EXERCISE
Lines with "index": please show every one of them from the listing below.

........

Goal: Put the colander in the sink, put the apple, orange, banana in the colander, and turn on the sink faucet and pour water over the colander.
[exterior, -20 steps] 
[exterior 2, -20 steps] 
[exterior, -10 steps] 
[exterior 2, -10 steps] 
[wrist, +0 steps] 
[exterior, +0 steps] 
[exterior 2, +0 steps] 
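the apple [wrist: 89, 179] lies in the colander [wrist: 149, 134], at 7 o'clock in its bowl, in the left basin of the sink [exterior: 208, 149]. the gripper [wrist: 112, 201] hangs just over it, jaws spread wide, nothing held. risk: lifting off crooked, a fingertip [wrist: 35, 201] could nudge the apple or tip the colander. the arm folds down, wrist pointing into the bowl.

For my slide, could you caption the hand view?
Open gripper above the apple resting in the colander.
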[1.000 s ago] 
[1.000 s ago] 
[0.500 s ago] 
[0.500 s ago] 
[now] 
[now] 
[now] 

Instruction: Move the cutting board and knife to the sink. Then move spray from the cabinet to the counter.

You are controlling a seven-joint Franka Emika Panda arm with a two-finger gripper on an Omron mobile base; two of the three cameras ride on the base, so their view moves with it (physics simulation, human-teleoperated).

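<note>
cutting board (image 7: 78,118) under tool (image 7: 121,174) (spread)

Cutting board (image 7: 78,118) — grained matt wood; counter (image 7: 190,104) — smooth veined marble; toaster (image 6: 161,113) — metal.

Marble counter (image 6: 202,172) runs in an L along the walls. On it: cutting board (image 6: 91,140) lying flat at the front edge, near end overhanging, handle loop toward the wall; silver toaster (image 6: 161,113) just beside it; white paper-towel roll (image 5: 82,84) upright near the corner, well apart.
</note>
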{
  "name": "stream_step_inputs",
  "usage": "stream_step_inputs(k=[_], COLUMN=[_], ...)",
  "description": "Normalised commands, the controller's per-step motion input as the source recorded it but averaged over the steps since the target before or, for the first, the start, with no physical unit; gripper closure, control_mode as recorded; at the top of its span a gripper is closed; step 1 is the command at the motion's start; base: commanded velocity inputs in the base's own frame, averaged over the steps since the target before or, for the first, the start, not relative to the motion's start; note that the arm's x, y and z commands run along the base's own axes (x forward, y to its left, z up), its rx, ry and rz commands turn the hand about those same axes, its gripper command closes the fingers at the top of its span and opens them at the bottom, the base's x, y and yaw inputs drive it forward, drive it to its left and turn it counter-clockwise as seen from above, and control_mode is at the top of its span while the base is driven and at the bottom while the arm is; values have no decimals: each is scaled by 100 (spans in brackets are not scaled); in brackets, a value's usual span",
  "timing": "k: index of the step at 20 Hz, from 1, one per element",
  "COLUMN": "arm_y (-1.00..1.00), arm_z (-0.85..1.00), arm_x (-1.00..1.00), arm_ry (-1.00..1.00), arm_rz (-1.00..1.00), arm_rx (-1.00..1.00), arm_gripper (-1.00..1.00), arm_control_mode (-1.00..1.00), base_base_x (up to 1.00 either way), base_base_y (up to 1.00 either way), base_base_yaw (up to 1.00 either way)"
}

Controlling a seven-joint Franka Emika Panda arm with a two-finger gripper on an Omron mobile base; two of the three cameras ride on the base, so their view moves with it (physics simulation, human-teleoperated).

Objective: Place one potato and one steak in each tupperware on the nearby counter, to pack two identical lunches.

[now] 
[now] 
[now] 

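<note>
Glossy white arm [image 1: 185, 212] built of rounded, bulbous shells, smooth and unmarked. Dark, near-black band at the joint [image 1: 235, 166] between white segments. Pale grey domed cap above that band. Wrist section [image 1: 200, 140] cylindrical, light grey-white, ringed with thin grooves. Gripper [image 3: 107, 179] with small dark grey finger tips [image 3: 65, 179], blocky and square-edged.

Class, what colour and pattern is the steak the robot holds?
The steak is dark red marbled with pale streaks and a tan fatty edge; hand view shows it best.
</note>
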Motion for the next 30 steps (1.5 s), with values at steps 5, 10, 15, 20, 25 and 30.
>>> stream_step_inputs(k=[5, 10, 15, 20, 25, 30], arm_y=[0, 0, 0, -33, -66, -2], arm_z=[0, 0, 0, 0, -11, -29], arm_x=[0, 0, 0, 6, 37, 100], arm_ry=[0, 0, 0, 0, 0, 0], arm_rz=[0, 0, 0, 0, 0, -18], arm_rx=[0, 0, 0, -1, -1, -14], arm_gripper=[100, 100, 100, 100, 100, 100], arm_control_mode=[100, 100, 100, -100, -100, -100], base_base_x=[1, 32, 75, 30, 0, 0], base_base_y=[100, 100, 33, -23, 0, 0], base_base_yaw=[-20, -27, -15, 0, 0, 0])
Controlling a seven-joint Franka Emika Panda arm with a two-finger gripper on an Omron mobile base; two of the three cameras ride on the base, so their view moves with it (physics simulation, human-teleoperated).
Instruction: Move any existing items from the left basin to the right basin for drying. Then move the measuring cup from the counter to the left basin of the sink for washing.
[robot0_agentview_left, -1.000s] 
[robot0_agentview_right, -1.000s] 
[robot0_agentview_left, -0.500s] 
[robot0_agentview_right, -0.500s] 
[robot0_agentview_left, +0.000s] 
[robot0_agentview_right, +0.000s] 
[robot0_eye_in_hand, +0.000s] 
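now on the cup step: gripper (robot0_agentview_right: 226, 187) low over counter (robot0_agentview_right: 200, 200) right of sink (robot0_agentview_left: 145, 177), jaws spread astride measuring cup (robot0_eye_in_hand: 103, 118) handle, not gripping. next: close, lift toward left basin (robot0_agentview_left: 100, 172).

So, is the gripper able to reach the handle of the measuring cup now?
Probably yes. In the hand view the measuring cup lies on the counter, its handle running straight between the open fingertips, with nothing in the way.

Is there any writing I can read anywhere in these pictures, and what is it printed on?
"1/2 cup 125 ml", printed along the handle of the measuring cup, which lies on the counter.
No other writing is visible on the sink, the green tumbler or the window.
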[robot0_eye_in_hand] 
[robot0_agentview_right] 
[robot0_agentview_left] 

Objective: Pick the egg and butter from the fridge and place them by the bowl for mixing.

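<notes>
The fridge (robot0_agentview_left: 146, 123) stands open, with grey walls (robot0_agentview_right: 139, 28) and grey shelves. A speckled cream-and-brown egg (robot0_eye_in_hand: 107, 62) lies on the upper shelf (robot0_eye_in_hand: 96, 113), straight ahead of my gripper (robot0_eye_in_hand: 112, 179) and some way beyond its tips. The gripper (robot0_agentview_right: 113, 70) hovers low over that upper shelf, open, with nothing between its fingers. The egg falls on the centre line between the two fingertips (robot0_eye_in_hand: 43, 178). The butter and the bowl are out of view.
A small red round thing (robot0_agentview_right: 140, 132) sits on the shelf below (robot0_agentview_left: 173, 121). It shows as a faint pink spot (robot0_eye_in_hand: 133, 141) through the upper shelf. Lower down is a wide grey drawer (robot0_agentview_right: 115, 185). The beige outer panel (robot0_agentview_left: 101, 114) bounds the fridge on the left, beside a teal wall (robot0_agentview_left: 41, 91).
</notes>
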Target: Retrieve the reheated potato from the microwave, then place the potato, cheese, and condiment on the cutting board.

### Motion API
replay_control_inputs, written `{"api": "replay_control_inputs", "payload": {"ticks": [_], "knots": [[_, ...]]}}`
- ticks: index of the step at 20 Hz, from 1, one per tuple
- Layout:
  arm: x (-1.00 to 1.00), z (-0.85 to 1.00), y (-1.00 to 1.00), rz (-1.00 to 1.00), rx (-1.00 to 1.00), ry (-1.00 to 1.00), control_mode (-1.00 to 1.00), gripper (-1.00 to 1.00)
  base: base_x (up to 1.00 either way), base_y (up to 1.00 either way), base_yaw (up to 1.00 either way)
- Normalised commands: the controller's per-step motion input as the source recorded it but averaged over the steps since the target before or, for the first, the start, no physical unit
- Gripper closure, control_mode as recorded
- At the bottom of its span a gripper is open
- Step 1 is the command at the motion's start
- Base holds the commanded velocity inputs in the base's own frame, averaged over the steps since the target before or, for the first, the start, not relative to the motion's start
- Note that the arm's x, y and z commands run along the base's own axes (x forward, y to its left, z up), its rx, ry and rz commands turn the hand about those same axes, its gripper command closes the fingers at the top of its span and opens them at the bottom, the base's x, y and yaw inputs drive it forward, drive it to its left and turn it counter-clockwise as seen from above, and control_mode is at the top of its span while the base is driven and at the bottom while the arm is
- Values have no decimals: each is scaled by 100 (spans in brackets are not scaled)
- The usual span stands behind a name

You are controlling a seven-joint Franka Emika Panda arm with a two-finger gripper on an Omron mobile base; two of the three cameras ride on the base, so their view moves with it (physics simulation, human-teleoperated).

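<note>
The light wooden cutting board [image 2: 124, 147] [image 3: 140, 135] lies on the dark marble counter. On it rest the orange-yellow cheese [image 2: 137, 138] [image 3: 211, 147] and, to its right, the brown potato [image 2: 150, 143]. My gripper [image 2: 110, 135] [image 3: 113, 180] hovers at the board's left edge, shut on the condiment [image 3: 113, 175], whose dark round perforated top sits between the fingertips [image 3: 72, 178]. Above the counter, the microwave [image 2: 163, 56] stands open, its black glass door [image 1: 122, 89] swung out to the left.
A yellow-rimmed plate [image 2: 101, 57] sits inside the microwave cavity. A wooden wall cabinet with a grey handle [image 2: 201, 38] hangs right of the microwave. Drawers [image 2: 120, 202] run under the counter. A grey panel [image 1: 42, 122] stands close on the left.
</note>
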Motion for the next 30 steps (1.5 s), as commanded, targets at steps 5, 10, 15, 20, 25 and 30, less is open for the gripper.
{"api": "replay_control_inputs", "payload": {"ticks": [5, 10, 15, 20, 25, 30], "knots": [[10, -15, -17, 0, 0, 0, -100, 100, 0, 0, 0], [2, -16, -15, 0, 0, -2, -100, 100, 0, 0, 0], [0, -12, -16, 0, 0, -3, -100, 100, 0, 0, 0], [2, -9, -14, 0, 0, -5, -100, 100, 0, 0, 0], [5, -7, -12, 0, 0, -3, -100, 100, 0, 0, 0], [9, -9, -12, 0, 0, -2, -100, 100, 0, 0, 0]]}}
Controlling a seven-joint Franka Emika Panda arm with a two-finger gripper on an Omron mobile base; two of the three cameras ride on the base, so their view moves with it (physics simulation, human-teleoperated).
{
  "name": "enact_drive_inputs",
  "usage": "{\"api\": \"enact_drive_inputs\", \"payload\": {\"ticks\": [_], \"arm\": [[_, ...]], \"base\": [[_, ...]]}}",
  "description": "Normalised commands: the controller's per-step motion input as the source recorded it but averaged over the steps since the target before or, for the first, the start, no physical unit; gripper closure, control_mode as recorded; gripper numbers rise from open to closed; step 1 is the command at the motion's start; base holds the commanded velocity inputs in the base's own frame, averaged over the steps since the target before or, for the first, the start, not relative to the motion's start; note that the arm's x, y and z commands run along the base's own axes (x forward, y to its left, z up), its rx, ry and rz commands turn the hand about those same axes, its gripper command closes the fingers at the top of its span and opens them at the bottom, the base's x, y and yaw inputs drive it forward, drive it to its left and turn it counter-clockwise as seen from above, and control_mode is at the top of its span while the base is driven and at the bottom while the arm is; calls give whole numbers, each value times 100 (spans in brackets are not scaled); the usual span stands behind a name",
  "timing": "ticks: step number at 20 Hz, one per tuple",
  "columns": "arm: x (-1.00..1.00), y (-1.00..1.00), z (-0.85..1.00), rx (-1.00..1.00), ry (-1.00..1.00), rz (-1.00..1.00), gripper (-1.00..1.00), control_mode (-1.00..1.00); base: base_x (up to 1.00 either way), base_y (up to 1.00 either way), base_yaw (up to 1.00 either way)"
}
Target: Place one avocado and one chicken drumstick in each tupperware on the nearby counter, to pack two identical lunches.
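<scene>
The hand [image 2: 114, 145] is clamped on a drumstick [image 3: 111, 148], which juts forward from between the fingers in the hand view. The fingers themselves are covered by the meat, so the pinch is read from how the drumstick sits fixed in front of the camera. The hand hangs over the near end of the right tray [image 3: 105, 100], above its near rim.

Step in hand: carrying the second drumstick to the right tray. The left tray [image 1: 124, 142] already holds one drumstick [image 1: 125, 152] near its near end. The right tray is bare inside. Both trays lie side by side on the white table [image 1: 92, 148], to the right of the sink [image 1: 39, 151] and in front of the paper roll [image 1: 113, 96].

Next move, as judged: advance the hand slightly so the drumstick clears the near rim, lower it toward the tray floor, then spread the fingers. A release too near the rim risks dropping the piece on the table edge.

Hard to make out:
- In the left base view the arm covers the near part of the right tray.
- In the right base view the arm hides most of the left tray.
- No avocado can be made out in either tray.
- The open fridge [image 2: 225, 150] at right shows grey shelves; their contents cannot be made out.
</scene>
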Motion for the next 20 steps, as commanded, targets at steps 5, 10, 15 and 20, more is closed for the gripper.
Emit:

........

YOUR SOLUTION
  "timing": "k: index of the step at 20 Hz, from 1, one per element",
- ticks: index of the step at 20 Hz, from 1, one per tuple

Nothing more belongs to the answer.